WORK TO COMPLETE:
From the first line of the data below through the line holding "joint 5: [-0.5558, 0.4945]", output each line exactly and leave the pictures out.
STUDY MATERIAL: Begin
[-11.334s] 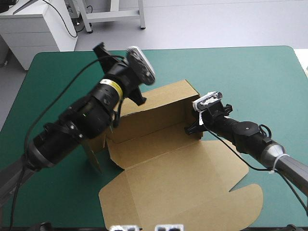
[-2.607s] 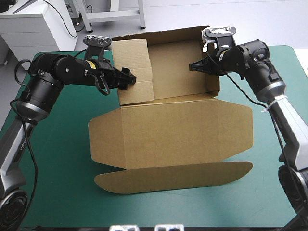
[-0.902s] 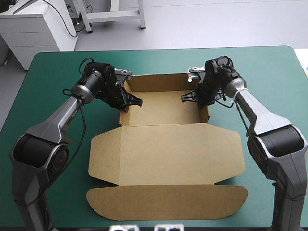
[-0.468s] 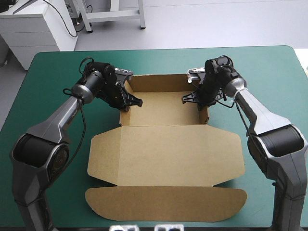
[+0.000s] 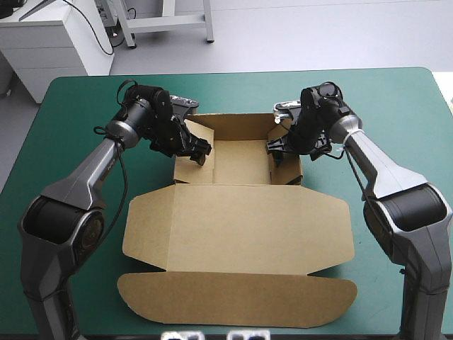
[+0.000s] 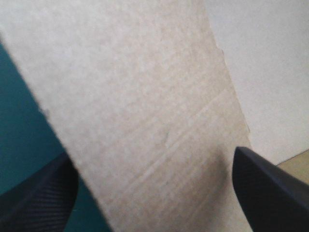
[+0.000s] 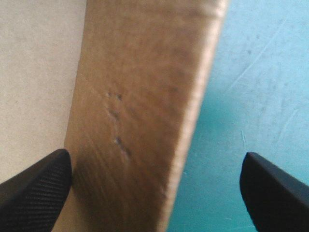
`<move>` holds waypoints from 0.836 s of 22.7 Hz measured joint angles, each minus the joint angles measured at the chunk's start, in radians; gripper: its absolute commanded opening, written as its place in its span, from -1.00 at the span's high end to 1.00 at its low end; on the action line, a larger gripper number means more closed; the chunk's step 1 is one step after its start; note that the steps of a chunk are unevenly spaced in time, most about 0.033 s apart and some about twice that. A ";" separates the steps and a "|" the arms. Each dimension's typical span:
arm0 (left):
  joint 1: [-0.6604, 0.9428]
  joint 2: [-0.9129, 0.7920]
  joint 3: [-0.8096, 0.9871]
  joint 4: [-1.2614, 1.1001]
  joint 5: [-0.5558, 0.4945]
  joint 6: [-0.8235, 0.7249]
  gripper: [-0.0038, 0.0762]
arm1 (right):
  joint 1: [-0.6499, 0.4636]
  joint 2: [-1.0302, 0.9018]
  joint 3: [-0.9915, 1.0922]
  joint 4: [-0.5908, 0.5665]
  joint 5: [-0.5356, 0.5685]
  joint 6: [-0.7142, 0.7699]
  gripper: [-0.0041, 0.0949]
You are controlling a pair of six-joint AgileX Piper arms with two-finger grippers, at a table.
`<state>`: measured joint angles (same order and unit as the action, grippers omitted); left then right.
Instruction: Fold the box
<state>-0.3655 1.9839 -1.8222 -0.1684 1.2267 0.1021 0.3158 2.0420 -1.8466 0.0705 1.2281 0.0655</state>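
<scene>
- Brown box, cut board, partly formed, mid teal-green surface.
- Far part an open tray: back and side walls raised, end flaps angled inward.
- Lid flat toward near edge, rounded tuck flap outermost.

The box is brown corrugated board, matt and dry, with faint ribs showing through its paper face. The teal-green cover looks smooth, with fine pale scuffs. The black fingers have a fine woven, matt grain.
</scene>
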 measured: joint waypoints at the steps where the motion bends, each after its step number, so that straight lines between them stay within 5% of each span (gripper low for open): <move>1: 0.000 0.000 -0.002 0.000 0.000 0.000 -0.66 | 0.000 0.000 0.000 0.004 0.000 0.000 -0.85; 13: 0.000 -0.158 -0.019 0.153 0.010 0.003 -0.61 | 0.000 -0.067 -0.163 0.015 0.008 -0.038 -0.85; 16: 0.000 -0.273 -0.028 0.161 0.010 0.043 -0.26 | 0.000 -0.078 -0.197 0.015 0.013 -0.039 -0.85; 19: 0.000 -0.368 -0.029 0.168 0.011 0.078 0.46 | 0.000 -0.078 -0.198 0.008 0.015 -0.039 -0.85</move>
<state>-0.3655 1.6163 -1.8507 0.0000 1.2379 0.1799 0.3158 1.9644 -2.0445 0.0786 1.2430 0.0261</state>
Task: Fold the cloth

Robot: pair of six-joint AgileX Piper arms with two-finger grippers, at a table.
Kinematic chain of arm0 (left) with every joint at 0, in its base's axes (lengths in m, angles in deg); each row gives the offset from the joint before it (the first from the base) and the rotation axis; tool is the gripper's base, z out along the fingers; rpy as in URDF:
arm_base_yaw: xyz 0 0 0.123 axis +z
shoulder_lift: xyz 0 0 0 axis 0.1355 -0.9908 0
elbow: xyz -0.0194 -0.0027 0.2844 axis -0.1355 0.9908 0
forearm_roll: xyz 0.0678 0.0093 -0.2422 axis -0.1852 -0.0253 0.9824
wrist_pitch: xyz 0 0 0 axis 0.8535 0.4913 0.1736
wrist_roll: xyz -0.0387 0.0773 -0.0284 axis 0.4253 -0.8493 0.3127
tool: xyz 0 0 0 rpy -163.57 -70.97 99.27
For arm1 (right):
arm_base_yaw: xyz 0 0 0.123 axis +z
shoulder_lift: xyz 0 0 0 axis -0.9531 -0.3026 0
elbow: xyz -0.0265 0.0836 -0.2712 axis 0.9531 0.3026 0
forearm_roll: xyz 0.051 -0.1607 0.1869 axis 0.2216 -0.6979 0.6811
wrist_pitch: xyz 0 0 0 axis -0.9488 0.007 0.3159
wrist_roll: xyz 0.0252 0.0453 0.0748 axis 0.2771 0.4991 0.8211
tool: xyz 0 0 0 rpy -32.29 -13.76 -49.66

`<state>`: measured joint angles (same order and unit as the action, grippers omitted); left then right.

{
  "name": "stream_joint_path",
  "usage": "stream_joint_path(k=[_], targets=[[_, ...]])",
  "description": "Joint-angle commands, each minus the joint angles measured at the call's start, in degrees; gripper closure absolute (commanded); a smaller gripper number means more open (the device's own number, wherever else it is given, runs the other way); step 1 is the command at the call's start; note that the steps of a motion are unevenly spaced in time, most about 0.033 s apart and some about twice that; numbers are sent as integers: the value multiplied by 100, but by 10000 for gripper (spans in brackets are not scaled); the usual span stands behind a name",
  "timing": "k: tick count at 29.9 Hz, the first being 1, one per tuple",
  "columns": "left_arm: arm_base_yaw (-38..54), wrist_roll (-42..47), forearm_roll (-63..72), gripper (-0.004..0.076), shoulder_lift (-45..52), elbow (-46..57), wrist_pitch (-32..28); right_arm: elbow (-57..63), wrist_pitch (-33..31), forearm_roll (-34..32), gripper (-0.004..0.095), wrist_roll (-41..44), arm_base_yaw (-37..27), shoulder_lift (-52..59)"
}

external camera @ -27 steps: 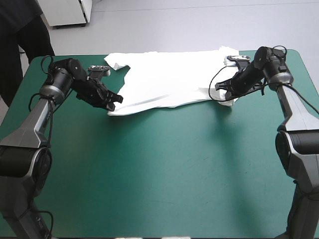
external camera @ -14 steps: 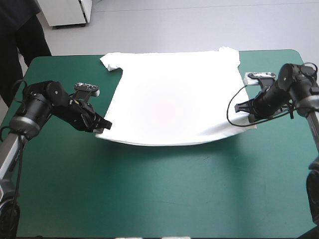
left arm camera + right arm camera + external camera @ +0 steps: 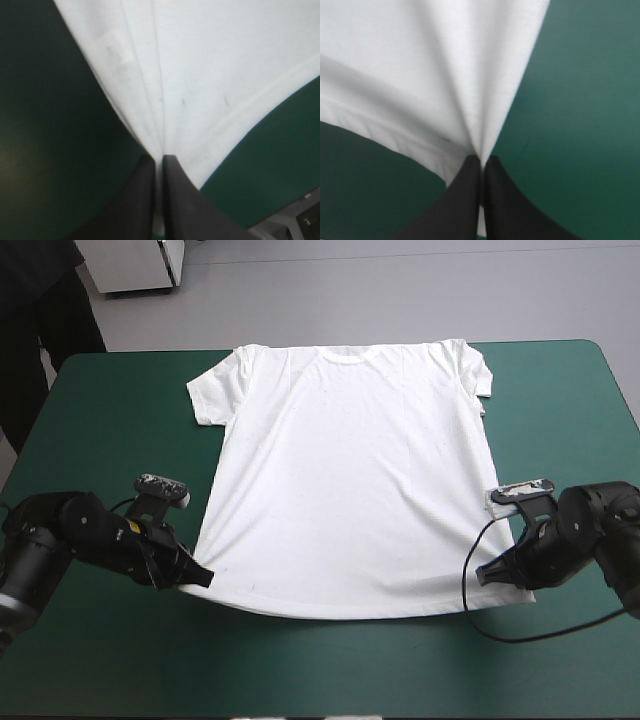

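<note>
White short-sleeved fabric T-shirt (image 3: 345, 470) lies spread flat on the teal-green desk (image 3: 330, 670), collar toward the far edge, long axis running far to near. Black fingers (image 3: 145, 200) of the left gripper (image 3: 200, 577) and the right gripper (image 3: 487, 577) are each clenched on a hem corner.

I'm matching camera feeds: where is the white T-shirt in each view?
High view: white short-sleeved T-shirt lies spread flat, centred.
Left wrist view: fans out ahead of the black left tool, corner pinched.
Right wrist view: likewise, ahead of the black right tool.
Landmark: stitched bottom hem.
</note>
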<state>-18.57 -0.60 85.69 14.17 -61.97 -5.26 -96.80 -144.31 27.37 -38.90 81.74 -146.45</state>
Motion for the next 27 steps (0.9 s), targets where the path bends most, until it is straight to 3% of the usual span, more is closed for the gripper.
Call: stream_joint_path(k=[1,8,20,23,27], targets=[[-161,150,125,746,543,162,348,207,-143,-31,921,54,32,547],[-163,267,-93,746,1081,582,348,963,-143,-4,921,54,32,1229],[-163,453,126,745,1165,1231,358,1543,-143,147,914,-4,32,1230],[-163,453,101,727,1234,1293,358,1543,-143,455,841,-88,32,1230],[-163,453,71,633,1359,1332,368,1543,-143,590,665,-87,32,1230]])
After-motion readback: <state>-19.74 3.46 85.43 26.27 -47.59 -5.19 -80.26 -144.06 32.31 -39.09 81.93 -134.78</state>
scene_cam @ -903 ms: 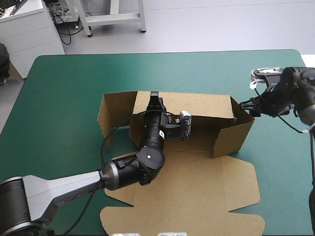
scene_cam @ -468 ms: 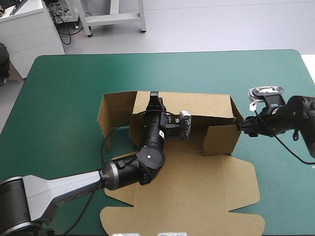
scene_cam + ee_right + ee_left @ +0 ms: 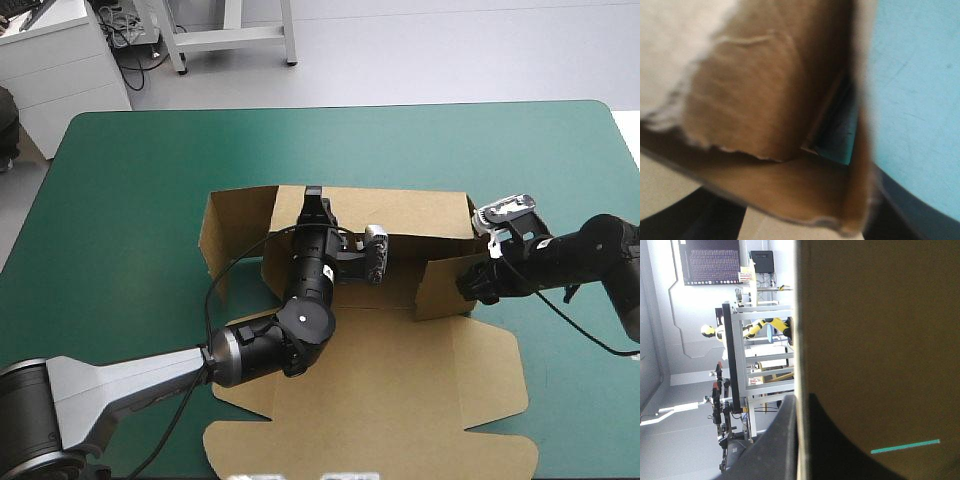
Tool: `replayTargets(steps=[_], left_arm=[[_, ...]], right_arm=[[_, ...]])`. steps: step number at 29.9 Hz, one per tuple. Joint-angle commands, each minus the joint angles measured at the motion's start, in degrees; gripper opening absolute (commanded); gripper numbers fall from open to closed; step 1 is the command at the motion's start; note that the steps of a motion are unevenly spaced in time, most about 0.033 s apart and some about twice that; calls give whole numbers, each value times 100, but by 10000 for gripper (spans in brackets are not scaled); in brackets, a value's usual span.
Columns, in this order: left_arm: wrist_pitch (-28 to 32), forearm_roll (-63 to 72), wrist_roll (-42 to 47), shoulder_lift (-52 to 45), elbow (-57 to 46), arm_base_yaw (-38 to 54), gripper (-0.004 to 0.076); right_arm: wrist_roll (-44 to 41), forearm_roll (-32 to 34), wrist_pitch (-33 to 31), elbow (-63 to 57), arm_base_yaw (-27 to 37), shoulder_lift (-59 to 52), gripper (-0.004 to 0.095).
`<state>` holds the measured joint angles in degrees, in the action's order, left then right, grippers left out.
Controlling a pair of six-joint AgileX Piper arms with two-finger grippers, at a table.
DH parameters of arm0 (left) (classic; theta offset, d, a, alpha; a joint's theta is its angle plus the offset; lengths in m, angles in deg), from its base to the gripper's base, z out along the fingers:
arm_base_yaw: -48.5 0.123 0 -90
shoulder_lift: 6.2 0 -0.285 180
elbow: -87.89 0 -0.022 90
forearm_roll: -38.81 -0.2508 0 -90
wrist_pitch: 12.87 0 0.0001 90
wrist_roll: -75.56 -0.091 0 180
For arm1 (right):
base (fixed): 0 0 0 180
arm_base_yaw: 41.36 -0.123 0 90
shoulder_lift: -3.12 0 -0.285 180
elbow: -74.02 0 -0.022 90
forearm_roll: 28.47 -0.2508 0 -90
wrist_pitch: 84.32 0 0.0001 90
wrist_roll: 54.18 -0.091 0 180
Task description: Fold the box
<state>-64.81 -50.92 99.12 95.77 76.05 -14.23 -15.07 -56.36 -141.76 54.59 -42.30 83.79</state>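
Right gripper (image 3: 467, 287) has pushed the box's (image 3: 400, 380) three-o'clock flap (image 3: 443, 283) inward, its jaws' state untellable, left gripper's (image 3: 314, 193) jaws clamped on the twelve-o'clock wall (image 3: 420, 210).

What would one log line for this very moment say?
step: raising walls | box: far wall up, lid flat | left gripper: jaws shut on far wall | right gripper: at right end flap, angled inward

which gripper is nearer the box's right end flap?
Right. The right gripper is at that flap; the left gripper is shut on the box at its far wall, near the middle.
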Motion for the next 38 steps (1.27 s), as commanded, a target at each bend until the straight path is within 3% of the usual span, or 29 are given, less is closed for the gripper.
replayTargets(steps=[1, 7, 11, 19, 29, 38], left_arm=[[-253, -385, 88, -240, 158, -26, -32], [-253, -385, 88, -240, 158, -26, -32], [-253, -385, 88, -240, 158, -26, -32], [-253, -385, 88, -240, 158, -26, -32], [-253, -372, 88, -240, 158, -26, -32], [-263, -344, 184, -240, 158, -26, -32]], right_arm=[[529, -608, 96, 52, 15, -170, 548], [701, -658, 232, -167, 15, -160, 551], [1071, -1105, 351, -446, 15, -160, 551], [1080, -1501, 1107, -898, 4, -160, 551], [1626, -2484, 1948, -1411, -4, -350, 551], [1756, -2919, 3939, -2068, -1095, -913, 548]])
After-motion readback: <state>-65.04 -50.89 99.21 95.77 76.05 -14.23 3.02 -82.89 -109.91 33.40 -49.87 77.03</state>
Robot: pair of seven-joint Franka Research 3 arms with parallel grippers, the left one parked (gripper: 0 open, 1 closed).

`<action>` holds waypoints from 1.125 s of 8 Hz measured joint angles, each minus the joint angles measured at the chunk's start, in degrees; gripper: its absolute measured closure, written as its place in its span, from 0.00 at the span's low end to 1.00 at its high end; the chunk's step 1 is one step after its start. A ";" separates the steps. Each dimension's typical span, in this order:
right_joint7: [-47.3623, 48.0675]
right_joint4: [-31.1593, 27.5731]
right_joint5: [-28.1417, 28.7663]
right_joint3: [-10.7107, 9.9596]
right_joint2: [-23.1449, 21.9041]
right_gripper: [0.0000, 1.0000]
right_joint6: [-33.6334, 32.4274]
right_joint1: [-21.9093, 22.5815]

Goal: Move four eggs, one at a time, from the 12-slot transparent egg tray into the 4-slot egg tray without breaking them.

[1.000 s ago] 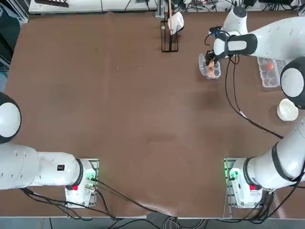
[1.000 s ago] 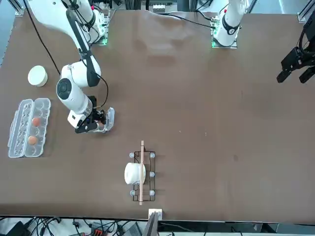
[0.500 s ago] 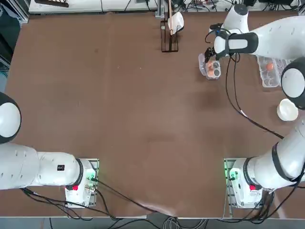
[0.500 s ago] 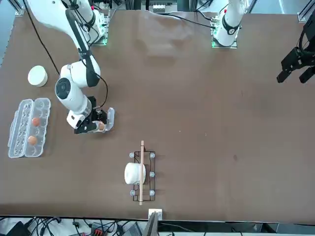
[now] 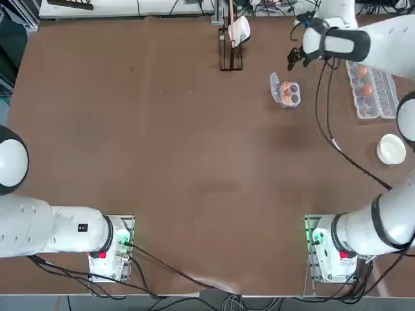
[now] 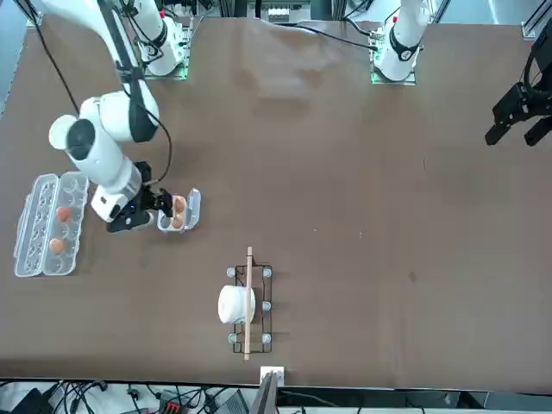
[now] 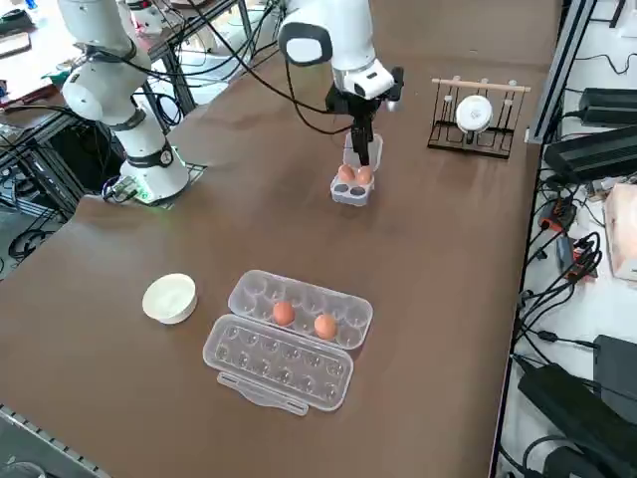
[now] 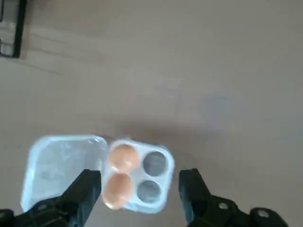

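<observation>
The 4-slot egg tray (image 5: 293, 102) lies open near the table's far edge, its lid flap (image 8: 61, 163) folded out. Two eggs (image 8: 122, 156) (image 8: 116, 186) fill the two cups beside the flap; the other two cups are empty. My right gripper (image 8: 140, 187) hangs open and empty a little above this tray, one finger on each side of it in the wrist view. In the top view the right gripper (image 5: 296, 59) sits just beyond the tray. The 12-slot transparent egg tray (image 5: 373, 111) lies at the far right with two eggs (image 5: 362, 71) (image 5: 367, 91) in it.
A white bowl (image 5: 391, 149) stands on the near side of the long tray. A wire rack (image 5: 230, 61) holding a white mug (image 5: 238, 29) stands at the far edge, left of the small tray. Bare brown table fills the middle and left.
The right gripper opened and left an egg in the small tray. It then rose and drew back toward the table's far edge.
</observation>
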 joint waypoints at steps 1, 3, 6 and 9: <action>-4.03 0.95 0.00 -0.09 -1.10 0.00 -3.15 -2.46; -14.29 1.44 0.00 -0.30 -2.59 0.00 -6.23 -7.25; -36.68 1.43 0.00 -0.52 -2.75 0.00 -7.87 -15.48; -58.76 1.38 -0.28 -0.70 -1.58 0.00 -8.85 -23.88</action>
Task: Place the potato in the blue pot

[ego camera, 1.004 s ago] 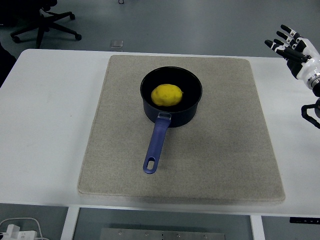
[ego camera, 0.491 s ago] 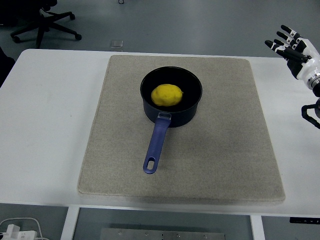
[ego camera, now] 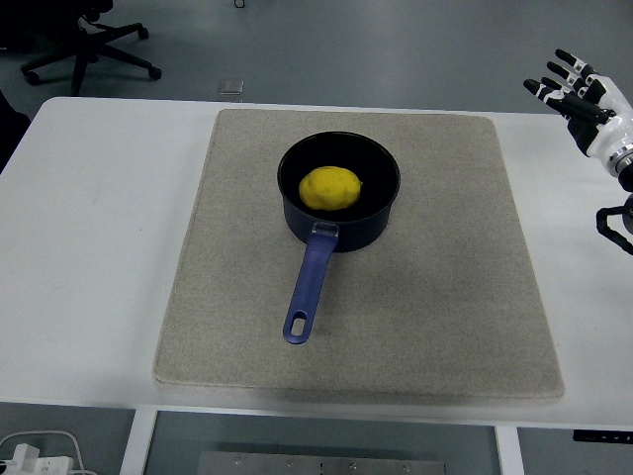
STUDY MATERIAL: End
ANSWER TO THIS EXERCISE:
[-11.334s] 
[-2.607s] 
[-0.902s] 
[-0.468s] 
[+0.000s] 
[+0.000s] 
[+0.000s] 
`<move>` holds waypoints from 0.836 s of 22.7 Hz measured joint angles, each minus the joint angles measured at the chunk's start, in radians; gripper: its absolute commanded opening, written as its place in its span, from -1.00 at the span's high end to 1.00 at its low end; on the action line, a larger gripper number means more closed; the chunk's step 1 is one step after its start; note that the steps of a chunk are unevenly spaced in time, most about 0.033 s apart and some about twice that. A ";" separates the steps and a "|" the arms. Each dimension's typical span:
arm0 (left):
  joint 1: [-0.6604, 0.9428]
  joint 2: [-0.9129, 0.7920]
  joint 3: [-0.8096, 0.9871]
  joint 4: [-1.2614, 1.1001]
  joint 5: [-0.5558, 0.4945]

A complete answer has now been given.